**PROBLEM STATEMENT**
Examine the data below and state how many lines contain "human", offering no other words.

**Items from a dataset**
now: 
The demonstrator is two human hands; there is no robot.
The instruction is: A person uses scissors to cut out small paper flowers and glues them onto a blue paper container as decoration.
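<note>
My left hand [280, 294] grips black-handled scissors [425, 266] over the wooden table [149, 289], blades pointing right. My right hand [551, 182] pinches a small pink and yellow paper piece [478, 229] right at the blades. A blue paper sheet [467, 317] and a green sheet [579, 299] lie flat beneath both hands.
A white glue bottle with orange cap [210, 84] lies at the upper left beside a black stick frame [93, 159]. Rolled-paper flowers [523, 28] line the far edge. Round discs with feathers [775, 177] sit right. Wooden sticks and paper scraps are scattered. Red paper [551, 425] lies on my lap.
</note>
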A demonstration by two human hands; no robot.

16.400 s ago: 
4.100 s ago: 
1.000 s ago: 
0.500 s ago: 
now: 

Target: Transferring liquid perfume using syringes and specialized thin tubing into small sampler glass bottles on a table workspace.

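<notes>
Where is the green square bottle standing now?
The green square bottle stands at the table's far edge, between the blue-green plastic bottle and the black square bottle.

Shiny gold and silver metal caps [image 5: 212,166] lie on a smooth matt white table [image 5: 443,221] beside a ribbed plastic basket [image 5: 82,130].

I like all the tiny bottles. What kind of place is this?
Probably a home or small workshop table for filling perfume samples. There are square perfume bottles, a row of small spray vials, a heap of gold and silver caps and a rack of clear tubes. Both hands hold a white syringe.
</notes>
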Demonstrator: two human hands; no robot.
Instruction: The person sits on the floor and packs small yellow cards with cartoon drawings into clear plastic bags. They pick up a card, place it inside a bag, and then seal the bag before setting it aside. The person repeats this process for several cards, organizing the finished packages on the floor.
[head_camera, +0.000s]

**REPLY**
3